This paper presents the NeuralTB Web system
that aims at supporting the SNPT diagnosis in health
care units of limited resource areas. The system
comprises artificial neural networks as a model for
diagnosing the infection. The software was
developed using the Web technology and offers
user-friendly and intuitive interfaces for symptoms
registering, patient monitoring, and result retrieval.
The data stored in each health care unit are easily
merged in a central database.
This paper is organized as follows. Section 2
describes the artificial neural network diagnosis
model and the data set in study. Section 3 presents
the NeuralTB Web system and Section 4 explains
implementation details. Conclusions and future work
are described in Sections 5.
2 THE DIAGNOSIS MODEL
In order to avoid TB becoming a pandemic that
would cause serious illness in people and spread
quickly throughout populations, the fight against the
disease includes discovering new tools for
prevention, diagnosis support, and treatment.
Software engineering and the Internet have an
important role in the battle against infirmities that
are quickly spread among different countries.
Computing programs register diseases, symptoms,
and locations where infected people live. Internet
sites communicate new drugs, treatments, and risk
factors related to maladies, allowing an exchange of
expertise. Searchable indexes provide access to
medical directories and research programs.
We propose a decision support system that
health and medical professionals may use to sustain
the diagnosis of SNPT under routine conditions in
the hospitals and health care units.

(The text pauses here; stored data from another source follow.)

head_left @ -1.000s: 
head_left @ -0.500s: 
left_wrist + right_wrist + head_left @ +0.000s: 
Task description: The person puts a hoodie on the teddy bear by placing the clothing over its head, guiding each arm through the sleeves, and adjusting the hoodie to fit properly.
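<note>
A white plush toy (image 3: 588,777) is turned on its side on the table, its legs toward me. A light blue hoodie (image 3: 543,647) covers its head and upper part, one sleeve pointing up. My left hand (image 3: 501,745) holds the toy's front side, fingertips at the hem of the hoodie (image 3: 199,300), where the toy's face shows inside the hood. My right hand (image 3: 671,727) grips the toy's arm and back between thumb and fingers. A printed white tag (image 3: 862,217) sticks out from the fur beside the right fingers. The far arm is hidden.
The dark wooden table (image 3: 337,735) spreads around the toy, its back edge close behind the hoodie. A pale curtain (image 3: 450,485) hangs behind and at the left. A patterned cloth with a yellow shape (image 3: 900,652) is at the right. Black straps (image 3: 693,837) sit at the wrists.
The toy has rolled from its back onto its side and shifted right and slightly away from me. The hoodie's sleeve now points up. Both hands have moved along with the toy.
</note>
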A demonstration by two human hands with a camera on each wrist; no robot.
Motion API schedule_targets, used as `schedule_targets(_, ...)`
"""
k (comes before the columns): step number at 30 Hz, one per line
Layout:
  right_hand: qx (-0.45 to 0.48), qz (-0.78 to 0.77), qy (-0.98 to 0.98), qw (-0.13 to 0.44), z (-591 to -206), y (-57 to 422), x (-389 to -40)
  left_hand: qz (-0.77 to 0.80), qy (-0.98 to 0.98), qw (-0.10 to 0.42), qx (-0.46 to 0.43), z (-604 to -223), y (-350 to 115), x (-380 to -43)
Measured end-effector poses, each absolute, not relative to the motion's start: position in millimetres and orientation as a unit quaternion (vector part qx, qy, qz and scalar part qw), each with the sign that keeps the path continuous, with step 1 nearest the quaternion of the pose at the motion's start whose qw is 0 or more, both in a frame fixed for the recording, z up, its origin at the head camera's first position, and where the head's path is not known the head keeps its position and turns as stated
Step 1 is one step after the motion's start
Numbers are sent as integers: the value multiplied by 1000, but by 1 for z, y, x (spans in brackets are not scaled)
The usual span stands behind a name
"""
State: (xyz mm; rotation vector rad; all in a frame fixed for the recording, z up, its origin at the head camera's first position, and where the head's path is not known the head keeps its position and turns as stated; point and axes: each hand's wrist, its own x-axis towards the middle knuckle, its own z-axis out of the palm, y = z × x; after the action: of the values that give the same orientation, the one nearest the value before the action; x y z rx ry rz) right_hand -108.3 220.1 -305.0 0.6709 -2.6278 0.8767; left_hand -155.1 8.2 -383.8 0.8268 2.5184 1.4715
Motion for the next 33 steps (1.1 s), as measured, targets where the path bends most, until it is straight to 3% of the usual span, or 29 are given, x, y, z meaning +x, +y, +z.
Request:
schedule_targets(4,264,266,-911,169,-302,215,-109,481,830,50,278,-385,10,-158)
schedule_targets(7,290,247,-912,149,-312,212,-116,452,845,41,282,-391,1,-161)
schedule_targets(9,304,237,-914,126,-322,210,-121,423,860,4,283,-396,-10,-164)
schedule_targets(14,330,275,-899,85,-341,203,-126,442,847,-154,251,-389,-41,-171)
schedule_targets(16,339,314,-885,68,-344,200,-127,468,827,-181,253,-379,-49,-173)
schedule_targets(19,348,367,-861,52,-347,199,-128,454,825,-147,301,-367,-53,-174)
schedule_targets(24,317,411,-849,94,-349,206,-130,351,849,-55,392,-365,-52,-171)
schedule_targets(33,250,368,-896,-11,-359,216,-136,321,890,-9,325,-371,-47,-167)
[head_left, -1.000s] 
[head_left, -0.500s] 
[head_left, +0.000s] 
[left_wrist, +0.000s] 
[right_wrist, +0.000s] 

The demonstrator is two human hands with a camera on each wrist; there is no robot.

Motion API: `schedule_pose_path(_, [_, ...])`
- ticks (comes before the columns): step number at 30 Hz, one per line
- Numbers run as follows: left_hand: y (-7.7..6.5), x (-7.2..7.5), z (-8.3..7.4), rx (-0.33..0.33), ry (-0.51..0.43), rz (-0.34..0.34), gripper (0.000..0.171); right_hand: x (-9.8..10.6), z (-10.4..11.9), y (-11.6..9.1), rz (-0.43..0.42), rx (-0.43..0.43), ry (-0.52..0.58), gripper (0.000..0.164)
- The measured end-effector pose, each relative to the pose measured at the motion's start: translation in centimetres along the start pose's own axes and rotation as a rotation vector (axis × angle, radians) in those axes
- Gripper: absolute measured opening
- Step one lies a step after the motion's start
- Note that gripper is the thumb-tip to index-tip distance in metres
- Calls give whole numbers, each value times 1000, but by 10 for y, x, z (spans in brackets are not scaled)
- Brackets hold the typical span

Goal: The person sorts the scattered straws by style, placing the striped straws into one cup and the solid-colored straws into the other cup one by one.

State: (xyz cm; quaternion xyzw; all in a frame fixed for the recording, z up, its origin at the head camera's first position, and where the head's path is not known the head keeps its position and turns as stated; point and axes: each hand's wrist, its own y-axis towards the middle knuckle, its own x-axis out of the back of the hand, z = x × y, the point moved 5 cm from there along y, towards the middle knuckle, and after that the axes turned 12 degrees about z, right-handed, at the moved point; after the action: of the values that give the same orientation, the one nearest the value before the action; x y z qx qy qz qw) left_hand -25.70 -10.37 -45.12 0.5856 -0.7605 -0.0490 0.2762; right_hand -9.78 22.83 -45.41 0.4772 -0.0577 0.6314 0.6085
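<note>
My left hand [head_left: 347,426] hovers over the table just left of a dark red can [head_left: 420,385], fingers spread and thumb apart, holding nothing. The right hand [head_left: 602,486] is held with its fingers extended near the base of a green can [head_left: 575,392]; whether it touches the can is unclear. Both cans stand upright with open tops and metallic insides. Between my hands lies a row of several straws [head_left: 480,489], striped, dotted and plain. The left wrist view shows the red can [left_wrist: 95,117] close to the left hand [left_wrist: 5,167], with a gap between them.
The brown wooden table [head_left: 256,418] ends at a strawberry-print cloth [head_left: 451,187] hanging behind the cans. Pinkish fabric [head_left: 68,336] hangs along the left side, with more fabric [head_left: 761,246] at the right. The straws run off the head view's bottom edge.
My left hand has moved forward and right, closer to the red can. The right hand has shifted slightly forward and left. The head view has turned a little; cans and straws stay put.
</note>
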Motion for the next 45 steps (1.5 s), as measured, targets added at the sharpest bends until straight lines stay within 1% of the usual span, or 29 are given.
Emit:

It should be
clearly stated that the purpose of the system is not to
replace physicians. The proposed model suggests
that mathematical modeling for classifying SNPT
cases could be an useful tool for optimizing the
utilization of expensive tests, and to avoid costs of
unnecessary anti-TB treatment. The diagnosis
corresponds to an ongoing process that requires
accurate investigation and, therefore, the system
output should be analyzed together with
interviewing, inspection, auscultation, and
examination of the laboratory results.
One concern of the project was to develop a tool
that would be suitable for areas of limited resources.
Therefore, the requirements of low cost, easy access,
and user-friendliness were considered. Since the
target disease is geographically spread among
different places, our group decided to implement the
system using the Web technology.
SNPT experts defined a set of symptoms that
would determine whether a patient would have or
not the disease. Based on this an artificial neural
network model was developed. The network output
corresponds to the probability that a patient have or
not SNPT and the risk group (low, medium, high
level risk) for which the patient would belong to.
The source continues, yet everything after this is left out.